Illinois became the first state to regulate the collection of biometric information in 2008. Washington and Texas have since passed similar laws. Illinois’ Biometric Information Privacy Act is still the strictest regulation and is the only one that allows individuals to sue for damages stemming from a violation. It prescribes $1,000 per violation, and $5,000 per violation if the violation is intentional or reckless. Companies must also tell people how their biometric data will be used and how they’ll keep it. The law’s damages provision has spawned many class-action lawsuits, not all of which were considered legitimate.  

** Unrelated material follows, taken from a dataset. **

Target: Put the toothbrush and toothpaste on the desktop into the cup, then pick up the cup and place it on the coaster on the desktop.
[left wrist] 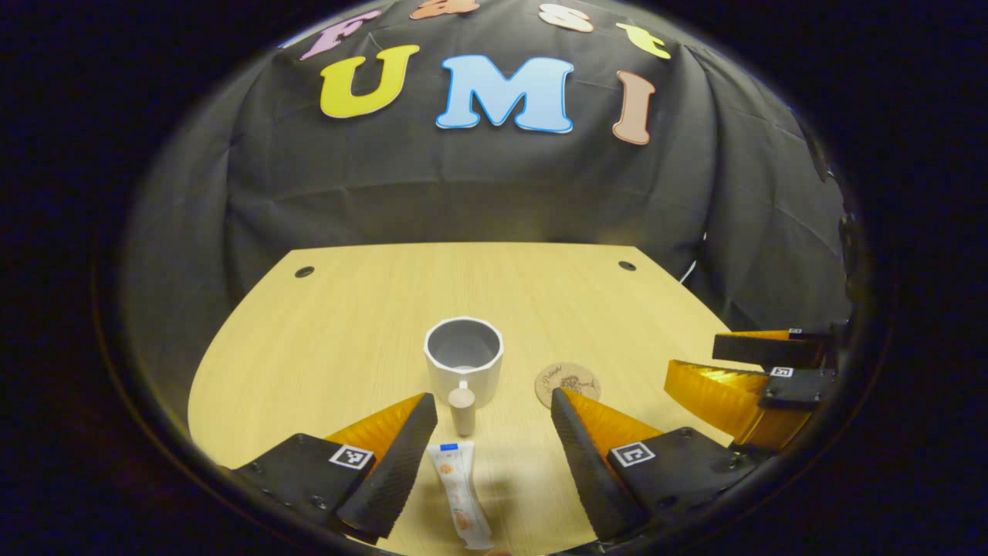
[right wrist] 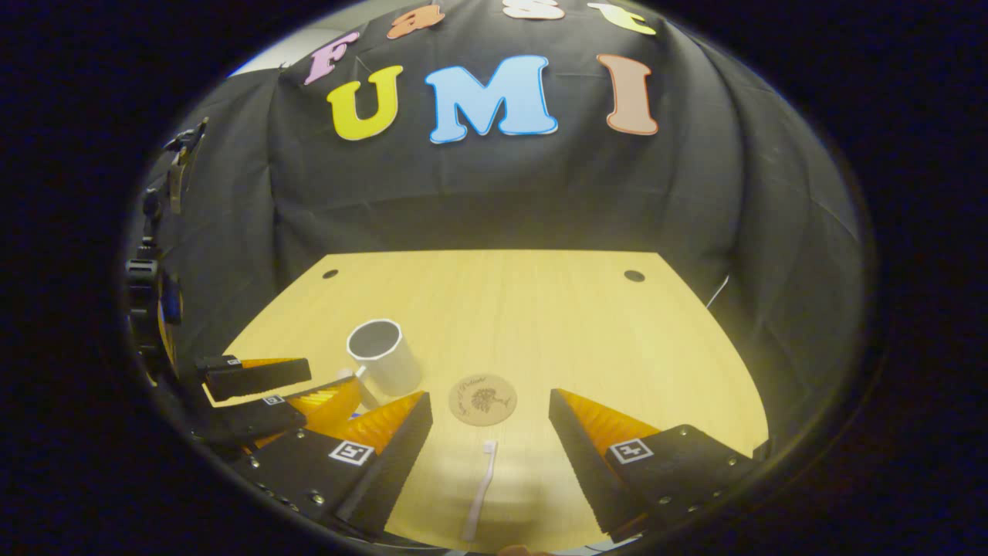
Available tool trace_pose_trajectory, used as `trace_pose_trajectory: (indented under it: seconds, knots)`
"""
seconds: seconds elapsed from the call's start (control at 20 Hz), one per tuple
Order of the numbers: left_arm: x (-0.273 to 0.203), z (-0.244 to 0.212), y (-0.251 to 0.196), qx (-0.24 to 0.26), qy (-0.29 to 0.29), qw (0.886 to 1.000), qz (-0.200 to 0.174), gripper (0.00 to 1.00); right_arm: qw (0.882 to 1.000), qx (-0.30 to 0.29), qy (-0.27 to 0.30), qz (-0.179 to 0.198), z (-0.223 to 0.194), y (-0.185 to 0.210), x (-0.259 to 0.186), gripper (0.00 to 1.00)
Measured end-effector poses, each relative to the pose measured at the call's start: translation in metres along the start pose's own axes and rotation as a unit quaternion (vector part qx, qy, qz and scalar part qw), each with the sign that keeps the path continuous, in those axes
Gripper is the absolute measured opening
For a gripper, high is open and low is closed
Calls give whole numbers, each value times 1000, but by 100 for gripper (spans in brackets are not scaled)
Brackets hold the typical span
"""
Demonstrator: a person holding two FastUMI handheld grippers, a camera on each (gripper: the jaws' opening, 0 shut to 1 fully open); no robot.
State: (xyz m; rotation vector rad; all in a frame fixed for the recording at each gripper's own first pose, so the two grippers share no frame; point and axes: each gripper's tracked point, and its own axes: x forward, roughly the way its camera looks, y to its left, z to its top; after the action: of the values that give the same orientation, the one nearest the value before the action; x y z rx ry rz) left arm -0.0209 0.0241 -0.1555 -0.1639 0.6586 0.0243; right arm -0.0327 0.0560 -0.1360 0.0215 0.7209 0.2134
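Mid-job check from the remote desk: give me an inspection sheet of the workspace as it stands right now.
Surface: wooden desktop, two round holes near its far edge.
Cup: white cup upright on the desktop, nothing seen inside, handle toward the camera in the left gripper view.
Toothpaste: toothpaste tube lying flat between the left gripper's fingers, not gripped.
Toothbrush: toothbrush lying flat between the right gripper's fingers, not gripped.
Coaster: round coaster bare, beside the cup.
Clutter: nothing seen.
Grippers: left gripper open; right gripper open; both over the near edge.
Cables: thin white cable at the desktop's far right corner.
Surroundings: black cloth wall behind the desk.
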Motion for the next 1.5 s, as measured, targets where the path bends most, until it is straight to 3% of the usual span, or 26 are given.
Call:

Companies are keeping an eye on what’s happening in Illinois because it could have implications for how they handle biometric data in the future. For example, in late January the Illinois Supreme Court ruled that a teen could sue Six Flags for violating the Illinois Biometric Information Privacy Act. According to the Chicago Tribune, the teen bought a season pass to Six Flags Great America in 2004 and had his fingerprint data collected without consent. The case overturned a previous ruling that had found in favor of Six Flags.

The Texas and Washington laws are not as stringent as the Illinois law. The Texas Biometric Privacy Act, passed in 2009, does not require written consent. Washington’s law, passed in 2017, defines “biometric identifier” differently from the other two laws. Other states are reportedly considering legislation as well, including California, Alaska, Montana and New York.

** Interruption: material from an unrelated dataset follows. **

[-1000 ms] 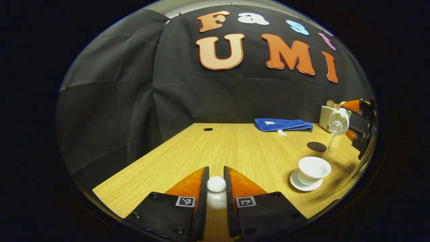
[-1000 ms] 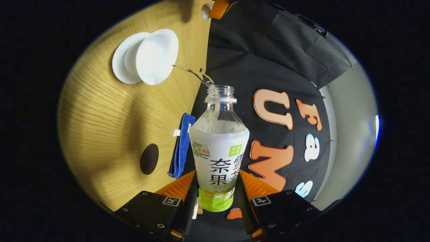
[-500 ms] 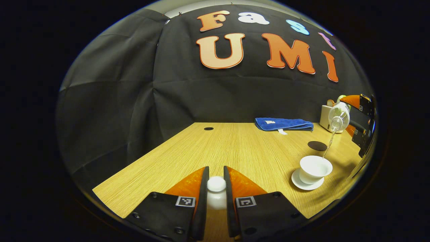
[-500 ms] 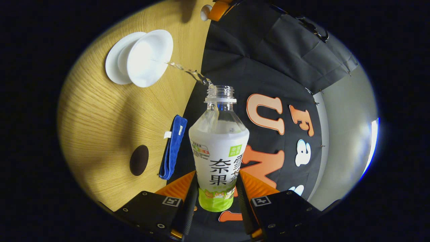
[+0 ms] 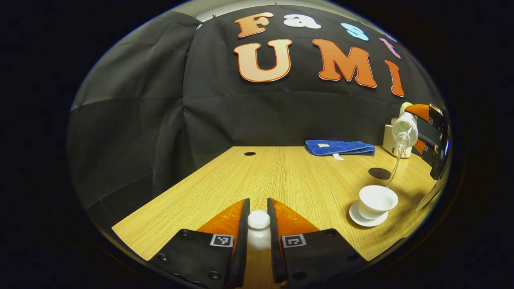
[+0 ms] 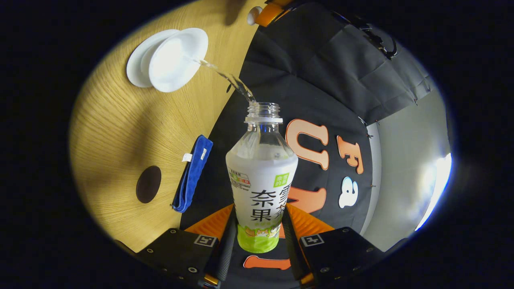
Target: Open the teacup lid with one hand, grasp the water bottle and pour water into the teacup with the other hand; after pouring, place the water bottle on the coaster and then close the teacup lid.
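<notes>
One thin stream runs from the bottle [image 6: 262,176] into the open cup [image 5: 377,196], which sits on its saucer [image 5: 367,220] near the table's [image 5: 281,176] right edge. I hold the bottle tipped well above the cup so the water arcs down just inside the rim without the neck touching it. My right gripper [image 6: 257,237] has both fingers pressed on the bottle's lower body, a low hold that I judge leaves the neck free to swing. My left gripper [image 5: 258,224] pinches the lid [image 5: 258,220] by its knob, parked well apart from the cup so it stays out of the pour. Beyond the cup waits the coaster [image 5: 379,173], near enough for setting the bottle down next; a blue cloth [image 5: 339,147] lies farther back.
</notes>
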The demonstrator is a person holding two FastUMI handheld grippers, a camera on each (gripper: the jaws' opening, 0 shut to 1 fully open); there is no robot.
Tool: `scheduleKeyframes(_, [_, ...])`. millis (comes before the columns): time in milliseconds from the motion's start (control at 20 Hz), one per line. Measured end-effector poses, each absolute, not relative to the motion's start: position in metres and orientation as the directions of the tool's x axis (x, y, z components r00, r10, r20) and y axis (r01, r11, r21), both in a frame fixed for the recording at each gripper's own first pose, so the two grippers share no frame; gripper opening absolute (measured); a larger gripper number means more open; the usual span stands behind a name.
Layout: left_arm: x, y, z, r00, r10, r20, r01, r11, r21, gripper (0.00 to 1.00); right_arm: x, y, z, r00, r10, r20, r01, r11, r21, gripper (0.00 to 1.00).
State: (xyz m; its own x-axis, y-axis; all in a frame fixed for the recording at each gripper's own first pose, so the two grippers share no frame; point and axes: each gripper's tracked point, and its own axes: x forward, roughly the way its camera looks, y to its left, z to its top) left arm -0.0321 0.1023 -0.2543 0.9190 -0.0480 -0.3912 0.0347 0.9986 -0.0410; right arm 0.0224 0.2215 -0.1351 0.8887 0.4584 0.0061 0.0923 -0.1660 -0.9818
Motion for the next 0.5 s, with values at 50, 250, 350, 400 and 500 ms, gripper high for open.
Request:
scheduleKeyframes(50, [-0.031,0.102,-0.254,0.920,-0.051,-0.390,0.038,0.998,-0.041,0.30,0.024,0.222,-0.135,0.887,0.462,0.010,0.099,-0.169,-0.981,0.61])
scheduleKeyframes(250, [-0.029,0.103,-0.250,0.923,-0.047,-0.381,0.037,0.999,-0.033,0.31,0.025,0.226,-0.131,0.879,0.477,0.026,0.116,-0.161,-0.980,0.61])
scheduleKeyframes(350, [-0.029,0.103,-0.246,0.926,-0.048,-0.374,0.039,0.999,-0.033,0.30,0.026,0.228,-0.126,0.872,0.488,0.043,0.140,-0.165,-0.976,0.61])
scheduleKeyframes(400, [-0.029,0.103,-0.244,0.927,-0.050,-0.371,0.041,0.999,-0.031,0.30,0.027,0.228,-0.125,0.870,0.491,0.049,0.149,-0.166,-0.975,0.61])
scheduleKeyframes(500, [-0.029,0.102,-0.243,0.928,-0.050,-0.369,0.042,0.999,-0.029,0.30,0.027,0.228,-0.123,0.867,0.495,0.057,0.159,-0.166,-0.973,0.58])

Biometric data can’t be changed, making legislation that protects it necessary, said supporters of the law. Some counter that regulation will hinder the marketplace and restrict the adoption of biometric technology. Companies that operate in Illinois have already changed the type of services or the type of biometric data they collect as a result of the state’s biometric law. For example, Google’s parent company Alphabet owns Nest, a camera doorbell that can recognize faces. However, Nest does not offer that feature in Illinois because of the law, according to Recode.

The question is how to balance consumer protection and privacy concerns. Perhaps looking at how other countries are dealing with this issue can shed some light. The E.U., which recently adopted the strict General Data Protection Regulation, defines biometric data as “special categories of personal data” and prohibits its “processing.” In other words, it protects people from having their information shared with third parties without their consent. However, it does contain some exceptions, such as if a person gave consent. In that way it conceivably gives consumers more control.

There has been some talk of the U.S. government passing legislation governing the collection and use of biometrics or, more broadly, digital privacy, instead of waiting for states to enact laws. The trick is to pass laws that protect consumers (who deserve to have their biometrics protected) as well as allow biometric technology industry to flourish.